What Causes Unreasonable Obsession Over Physical Appearance?

One of my family members has a serious obsession with her skin. She is constantly asking if her skin looks “normal.” Sometimes she won’t even leave the house if she has a blemish. I know this behavior isn’t healthy. Do you have any suggestions for how I can help her get over this obsession?

A man thinks his nose is too large. Others don’t share his perception. He has seen two plastic surgeons and it has been apparent to both that his description of his nose is so out of keeping with what they see that surgery has been refused. He avoids being seen in profile and often cups his hand over his lower face.

A woman thinks, unreasonably to her sisters and husband, that her breasts are too large. She wears loose unrevealing clothing and jackets (even in hot weather), and refuses to wear bathing suits. She thinks of going to a surgeon for breast-reduction surgery but has not because of the opposition of her relatives.

Another man, like the “family member” above, is very self conscious about his skin. He has only a small area of mild post-acne pitting of his face but regards himself as “disfigured.” He spends much time before the mirror studying himself, uses creams to hide the blemished area, but then worries that the cream is “too obvious.” He has consulted dermatologists and is scheduled for a planing of the skin.

Such are the sufferers of body dysmorphic disorder (BDD) (dysmorphophobia) — a disorder in which there is an obsessive concern and preoccupation with the appearance of a body part. Usually, the body part in question is wellwithin the range of normal appearance. In cases where there is some abnormality, the person’s reaction is out of proportion to the reality. BDD is more extreme than normal adolescent preoccupations about minor defects in appearance (although the difference may be difficult to see).

It is also different from the kind of concerns a person can get about the body when they are suffering from depression, an eating disorder, or schizophrenia. For example, in depression, a person can feel that nothing about her body looks very nice, or she can feel convinced that she has a serious and undiagnosed medical illness. People with eating disorders have a distorted image about their bodily weight, while some people with schizophrenia experience strange bodily sensations or the feeling that their body is under the control of an outside force.

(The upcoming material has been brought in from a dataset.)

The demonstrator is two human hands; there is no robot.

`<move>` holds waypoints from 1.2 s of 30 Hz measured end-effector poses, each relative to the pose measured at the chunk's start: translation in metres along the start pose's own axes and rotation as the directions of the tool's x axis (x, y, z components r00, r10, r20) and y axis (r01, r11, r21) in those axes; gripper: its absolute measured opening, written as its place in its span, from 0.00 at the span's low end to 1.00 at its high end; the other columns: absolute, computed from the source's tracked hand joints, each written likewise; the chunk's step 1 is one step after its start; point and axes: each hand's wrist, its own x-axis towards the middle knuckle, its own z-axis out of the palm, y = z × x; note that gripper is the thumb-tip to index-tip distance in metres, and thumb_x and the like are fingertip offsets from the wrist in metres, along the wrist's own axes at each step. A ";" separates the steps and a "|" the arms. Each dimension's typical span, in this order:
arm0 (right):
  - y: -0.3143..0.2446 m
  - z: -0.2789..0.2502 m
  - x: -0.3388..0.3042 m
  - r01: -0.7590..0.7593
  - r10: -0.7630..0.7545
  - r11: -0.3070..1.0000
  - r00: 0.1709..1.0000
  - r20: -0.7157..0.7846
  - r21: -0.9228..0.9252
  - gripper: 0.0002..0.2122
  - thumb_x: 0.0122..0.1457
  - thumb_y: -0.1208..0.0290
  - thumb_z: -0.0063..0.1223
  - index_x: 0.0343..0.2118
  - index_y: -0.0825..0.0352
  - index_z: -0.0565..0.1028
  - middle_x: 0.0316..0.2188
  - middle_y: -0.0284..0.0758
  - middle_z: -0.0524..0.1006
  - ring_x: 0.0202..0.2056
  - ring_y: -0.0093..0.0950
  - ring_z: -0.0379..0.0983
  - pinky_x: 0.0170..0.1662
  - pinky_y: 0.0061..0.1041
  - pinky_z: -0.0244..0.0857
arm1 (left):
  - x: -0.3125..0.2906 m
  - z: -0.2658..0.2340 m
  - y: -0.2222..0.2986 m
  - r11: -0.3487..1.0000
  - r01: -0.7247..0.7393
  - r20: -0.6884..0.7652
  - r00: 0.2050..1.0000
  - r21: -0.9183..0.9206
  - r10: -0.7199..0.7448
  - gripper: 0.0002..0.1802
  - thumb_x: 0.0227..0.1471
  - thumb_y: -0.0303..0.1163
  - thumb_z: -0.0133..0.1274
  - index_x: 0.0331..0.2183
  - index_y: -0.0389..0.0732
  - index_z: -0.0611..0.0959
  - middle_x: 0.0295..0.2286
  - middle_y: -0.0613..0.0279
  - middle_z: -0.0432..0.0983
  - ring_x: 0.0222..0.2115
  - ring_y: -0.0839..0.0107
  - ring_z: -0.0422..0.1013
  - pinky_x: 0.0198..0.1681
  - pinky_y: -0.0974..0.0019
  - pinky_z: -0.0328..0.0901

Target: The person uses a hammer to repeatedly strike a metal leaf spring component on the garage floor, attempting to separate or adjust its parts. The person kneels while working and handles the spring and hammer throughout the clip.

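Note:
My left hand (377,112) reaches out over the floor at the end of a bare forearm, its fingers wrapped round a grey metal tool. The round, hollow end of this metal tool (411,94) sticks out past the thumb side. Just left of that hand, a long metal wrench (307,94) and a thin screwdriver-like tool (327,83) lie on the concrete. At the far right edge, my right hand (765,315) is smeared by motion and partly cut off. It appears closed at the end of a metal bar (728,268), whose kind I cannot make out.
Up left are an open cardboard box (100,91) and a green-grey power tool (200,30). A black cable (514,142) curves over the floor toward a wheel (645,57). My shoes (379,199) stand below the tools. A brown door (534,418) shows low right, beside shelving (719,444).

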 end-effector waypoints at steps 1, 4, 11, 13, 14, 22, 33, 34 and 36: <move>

BDD is believed to be related to obsessive-compulsive disorders (OCD) — and is thus called an OCD spectrum disorder. Instead of having a recurring image, thought, or compulsion, as happens in OCD, the person has a persistent, recurrent conviction about a body part. Current research indicates that the OCD spectrum disorders are linked to dysfunction in the parts of the brain that are related to the regulation of very basic stereotyped, repetitive behaviors. Commonly, there are other people in the family who have BDD or OCD.

Since social and occupational function may be affected and the individual is in considerable distress, BDD should not be passed off as wilful vanity. There can also often be a concurrent depression, as the person feels trapped and hopeless about what he or she perceives as a terrible physical defect. People with BDD often respond well to an SSRI antidepressant medication, and occasionally also require a trial of other kinds of psychiatric medications.